Individuals from the same river show strikingly similar trajectories in figure 5, supporting the precision of the relative Ne estimates and giving us confidence that we are measuring real features of population history. Bootstrapping performed according to the method in Li and Durbin (2011) shows similar trajectories over 100 replicates for each sample (supplementary fig. S9, Supplementary Material online) with the exception of very recent and very distant time points (more recent than 5–10,000 years and older than 1 My), as expected (Li and Durbin 2011). The highly congruent trajectories within a river system suggest that, looking backward in time, the ancestors of these samples were probably part of the same population within the timeframe accessible to the method. Although samples from the same population would be expected to show the same Ne trajectory, having the same Ne trajectory does not necessarily mean that samples are from the same population. However, having different Ne trajectories around a certain time in the past is difficult to reconcile with the individuals’ ancestors coming from the same ancestral population at that time.

One striking feature of figure 5 is that there are clearly four distinct groups of samples (all NSW, central QLD, north QLD, and Tasmania, respectively) with the ancestors of each group clearly having separate population histories until well into the past. It is ∼1 My (in the time-scaling of fig. 5) before NSW, north QLD, and Tasmania begin to share ancestral history, and perhaps 300,000 years until the central QLD and NSW samples might share ancestral history. This implies that there has been extensive population structure in platypus samples across Australia over a long time period.

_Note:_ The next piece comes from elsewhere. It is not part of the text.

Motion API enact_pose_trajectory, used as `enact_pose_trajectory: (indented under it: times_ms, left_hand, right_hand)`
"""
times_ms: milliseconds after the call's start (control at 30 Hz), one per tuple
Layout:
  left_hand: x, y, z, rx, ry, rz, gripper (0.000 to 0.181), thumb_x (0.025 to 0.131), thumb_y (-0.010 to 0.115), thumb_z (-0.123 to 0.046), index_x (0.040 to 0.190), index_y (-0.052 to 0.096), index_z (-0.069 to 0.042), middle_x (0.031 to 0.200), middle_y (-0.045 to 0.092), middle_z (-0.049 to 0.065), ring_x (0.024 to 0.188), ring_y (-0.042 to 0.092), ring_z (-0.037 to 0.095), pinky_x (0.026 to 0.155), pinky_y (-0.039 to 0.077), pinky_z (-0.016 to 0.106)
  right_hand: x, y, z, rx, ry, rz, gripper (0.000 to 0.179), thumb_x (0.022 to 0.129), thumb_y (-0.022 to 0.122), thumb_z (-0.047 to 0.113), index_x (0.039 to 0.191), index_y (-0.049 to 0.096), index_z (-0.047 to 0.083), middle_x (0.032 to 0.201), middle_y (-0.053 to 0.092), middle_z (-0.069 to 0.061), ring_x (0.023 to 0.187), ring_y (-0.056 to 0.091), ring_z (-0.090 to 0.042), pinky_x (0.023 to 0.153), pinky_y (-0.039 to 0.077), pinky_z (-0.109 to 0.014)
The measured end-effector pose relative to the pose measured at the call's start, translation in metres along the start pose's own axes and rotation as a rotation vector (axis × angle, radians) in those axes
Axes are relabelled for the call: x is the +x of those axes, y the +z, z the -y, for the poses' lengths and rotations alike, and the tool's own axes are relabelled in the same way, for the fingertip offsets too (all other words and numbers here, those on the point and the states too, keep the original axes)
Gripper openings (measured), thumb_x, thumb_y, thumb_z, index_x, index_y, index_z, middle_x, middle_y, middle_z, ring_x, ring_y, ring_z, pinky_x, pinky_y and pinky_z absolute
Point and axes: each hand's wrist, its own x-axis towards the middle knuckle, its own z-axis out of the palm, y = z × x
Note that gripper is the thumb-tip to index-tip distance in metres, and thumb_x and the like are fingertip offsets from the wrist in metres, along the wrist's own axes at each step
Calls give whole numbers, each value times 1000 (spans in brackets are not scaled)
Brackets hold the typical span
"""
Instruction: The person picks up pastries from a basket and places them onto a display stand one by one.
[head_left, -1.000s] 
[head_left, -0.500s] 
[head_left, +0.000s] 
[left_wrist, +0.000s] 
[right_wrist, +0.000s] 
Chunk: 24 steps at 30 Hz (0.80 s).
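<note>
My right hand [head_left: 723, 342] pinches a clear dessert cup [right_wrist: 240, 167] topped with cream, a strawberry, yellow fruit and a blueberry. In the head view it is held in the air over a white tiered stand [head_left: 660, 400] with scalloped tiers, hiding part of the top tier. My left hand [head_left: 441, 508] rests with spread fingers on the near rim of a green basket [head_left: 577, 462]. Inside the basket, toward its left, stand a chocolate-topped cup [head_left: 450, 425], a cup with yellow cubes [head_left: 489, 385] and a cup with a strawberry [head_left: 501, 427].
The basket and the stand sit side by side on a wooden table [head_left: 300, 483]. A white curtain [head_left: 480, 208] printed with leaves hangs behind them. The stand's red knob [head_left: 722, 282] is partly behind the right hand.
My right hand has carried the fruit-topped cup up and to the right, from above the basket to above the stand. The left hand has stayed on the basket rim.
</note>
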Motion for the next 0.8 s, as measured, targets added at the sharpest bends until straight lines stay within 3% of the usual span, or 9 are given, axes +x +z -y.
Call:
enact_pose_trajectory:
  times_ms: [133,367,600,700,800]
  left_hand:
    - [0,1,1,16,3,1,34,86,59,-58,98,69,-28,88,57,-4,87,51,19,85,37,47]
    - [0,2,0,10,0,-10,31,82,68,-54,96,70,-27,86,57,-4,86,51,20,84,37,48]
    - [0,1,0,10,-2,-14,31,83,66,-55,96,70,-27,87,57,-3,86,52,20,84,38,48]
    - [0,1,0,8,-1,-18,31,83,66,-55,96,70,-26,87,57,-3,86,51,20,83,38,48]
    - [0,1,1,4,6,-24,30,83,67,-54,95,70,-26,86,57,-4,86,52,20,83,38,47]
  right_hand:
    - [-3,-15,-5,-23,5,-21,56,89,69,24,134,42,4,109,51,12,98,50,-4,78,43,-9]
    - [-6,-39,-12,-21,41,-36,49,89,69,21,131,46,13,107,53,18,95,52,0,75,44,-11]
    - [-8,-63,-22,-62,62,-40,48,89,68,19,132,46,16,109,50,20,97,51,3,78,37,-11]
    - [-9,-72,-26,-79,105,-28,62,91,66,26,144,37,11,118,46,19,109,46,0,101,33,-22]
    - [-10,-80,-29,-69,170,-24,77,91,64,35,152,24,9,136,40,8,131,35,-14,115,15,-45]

A second feature of figure 5 is that all Ne trajectories take their lowest values at the most recent time points for which the method is informative. This is consistent with a decline in platypus numbers across Australia over the time period accessible to the method. In the case of the north QLD samples, the Ne level becomes extremely low and remains so, and corresponds to a marked population bottleneck (∼10,000 years ago in this time-scaling). This is consistent with the low nucleotide diversity observed in these populations, and with these samples clustering as a single homogenous population in the FineSTRUCTURE results. The central QLD population may well also have been affected by a recent bottleneck and shows very low Ne during this period.

Discussion

We have described the first population-scale whole-genome sequencing study of the platypus. The analyses presented here provide insights into the population structure and levels of diversity in this species not previously possible with microsatellite markers or mtDNA. Table 1 provides details of the source and extent of genetic variation used in this and previous studies of platypus demography and population structure.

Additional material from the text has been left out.